Entropy Minimizing Matrix Factorization

IEEE Trans Neural Netw Learn Syst. 2023 Nov;34(11):9209-9222. doi: 10.1109/TNNLS.2022.3157148. Epub 2023 Oct 27.

Abstract

Nonnegative matrix factorization (NMF) is a widely used data analysis technique and has yielded impressive results in many real-world tasks. Generally, existing NMF methods represent each sample with several centroids and find the optimal centroids by minimizing the sum of the residual errors. However, outliers deviating from the normal data distribution may have large residues and then dominate the objective value. In this study, an entropy minimizing matrix factorization (EMMF) framework is developed to tackle the above problem.

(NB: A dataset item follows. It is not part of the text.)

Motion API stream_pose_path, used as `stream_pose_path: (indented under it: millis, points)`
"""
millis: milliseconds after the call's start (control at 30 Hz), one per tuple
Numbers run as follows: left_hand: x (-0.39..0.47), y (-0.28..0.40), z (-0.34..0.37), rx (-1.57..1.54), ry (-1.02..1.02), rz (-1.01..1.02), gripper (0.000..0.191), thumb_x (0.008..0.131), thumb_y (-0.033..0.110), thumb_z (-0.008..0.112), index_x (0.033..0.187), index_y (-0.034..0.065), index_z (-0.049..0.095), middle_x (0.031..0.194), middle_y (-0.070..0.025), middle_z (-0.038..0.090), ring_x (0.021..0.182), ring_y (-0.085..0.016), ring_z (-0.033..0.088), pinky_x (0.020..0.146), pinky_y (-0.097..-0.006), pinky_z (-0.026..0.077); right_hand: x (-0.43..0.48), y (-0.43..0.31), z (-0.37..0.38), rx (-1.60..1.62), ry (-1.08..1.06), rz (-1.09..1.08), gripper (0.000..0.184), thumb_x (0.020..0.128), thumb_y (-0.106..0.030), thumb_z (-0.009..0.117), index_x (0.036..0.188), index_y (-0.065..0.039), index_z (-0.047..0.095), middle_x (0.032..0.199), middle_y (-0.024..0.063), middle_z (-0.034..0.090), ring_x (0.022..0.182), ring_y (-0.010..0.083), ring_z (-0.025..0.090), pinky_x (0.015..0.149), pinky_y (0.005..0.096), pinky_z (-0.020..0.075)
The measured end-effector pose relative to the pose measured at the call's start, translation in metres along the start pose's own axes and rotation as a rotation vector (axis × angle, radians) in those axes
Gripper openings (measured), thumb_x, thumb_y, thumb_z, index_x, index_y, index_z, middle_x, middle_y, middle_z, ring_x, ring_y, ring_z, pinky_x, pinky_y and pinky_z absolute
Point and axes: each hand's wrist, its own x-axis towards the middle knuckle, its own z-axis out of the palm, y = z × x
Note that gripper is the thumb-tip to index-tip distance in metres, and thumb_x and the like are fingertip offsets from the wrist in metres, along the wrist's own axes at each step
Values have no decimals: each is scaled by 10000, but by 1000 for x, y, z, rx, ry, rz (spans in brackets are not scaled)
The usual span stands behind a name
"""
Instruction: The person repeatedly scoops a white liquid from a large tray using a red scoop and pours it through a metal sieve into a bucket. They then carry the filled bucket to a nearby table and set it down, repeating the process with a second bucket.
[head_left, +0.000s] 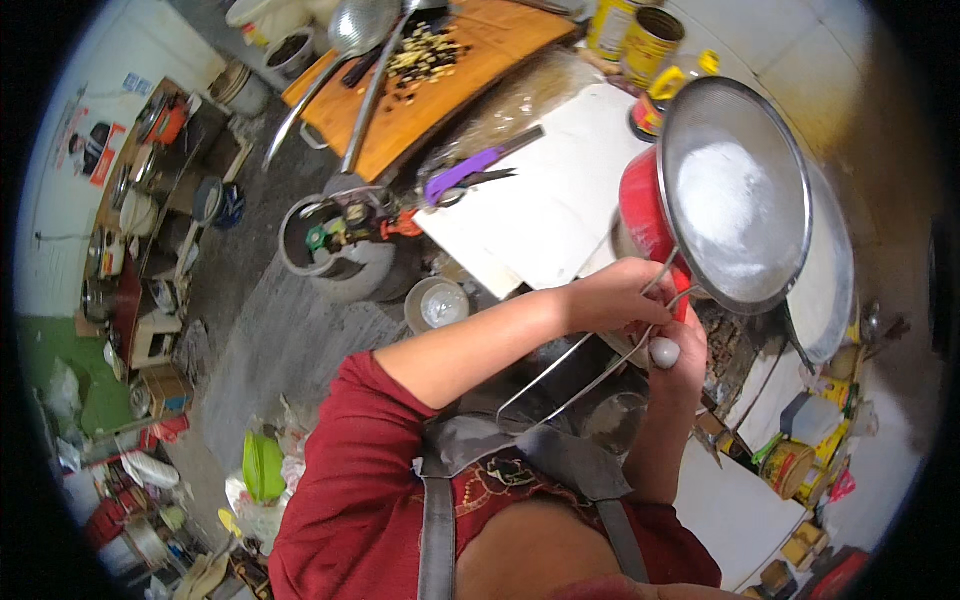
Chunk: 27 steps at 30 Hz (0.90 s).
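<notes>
A wire-mesh strainer (780, 247) with a metal rim is tilted in front of me, a mound of white powder (724, 191) lying on its mesh. My left hand (626, 296) is closed around the strainer's long wire handle, whose looped end reaches back towards my apron. Just below it, my right hand (686, 341) grips the handle of a red vessel (641, 191), partly hidden behind the strainer. A rounded white piece (664, 352) shows at my right hand; whether it is the handle's end cannot be told.
A large round pan (836, 277) holding something pale is behind the strainer. Purple-handled scissors (465, 174) lie on a white board (555, 199). Further left are a wooden cutting board (487, 60) with chopped pieces and ladles, a gas cylinder (352, 266) and a small bowl (417, 307).
</notes>
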Motion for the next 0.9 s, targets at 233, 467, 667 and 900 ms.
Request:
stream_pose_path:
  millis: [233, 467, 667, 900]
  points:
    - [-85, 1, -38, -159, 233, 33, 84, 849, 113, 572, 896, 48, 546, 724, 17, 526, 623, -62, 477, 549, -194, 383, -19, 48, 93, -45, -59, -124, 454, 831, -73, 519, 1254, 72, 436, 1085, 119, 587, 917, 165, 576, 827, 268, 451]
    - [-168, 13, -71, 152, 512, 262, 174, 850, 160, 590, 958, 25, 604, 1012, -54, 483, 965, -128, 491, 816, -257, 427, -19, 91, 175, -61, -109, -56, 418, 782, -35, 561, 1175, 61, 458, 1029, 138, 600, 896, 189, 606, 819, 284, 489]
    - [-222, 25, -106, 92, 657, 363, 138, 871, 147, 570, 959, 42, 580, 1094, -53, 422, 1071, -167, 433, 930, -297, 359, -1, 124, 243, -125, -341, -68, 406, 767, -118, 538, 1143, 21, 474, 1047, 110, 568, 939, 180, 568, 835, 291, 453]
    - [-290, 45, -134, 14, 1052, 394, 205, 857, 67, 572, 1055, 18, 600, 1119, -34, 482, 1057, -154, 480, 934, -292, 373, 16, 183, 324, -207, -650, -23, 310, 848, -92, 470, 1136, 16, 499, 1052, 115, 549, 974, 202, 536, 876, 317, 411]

Considering that outliers are usually much less than the normal samples, a new entropy loss function is established for matrix factorization, which minimizes the entropy of the residue distribution and allows a few samples to have large errors. In this way, the outliers do not affect the approximation of normal samples. Multiplicative updating rules for EMMF are derived, and the convergence is proven theoretically. In addition, a Graph regularized version of EMMF (G-EMMF) is also presented, which uses a data graph to capture the data relationship. Clustering results on various synthetic and real-world datasets demonstrate the advantages of the proposed models, and the effectiveness is also verified through the comparison with state-of-the-art methods.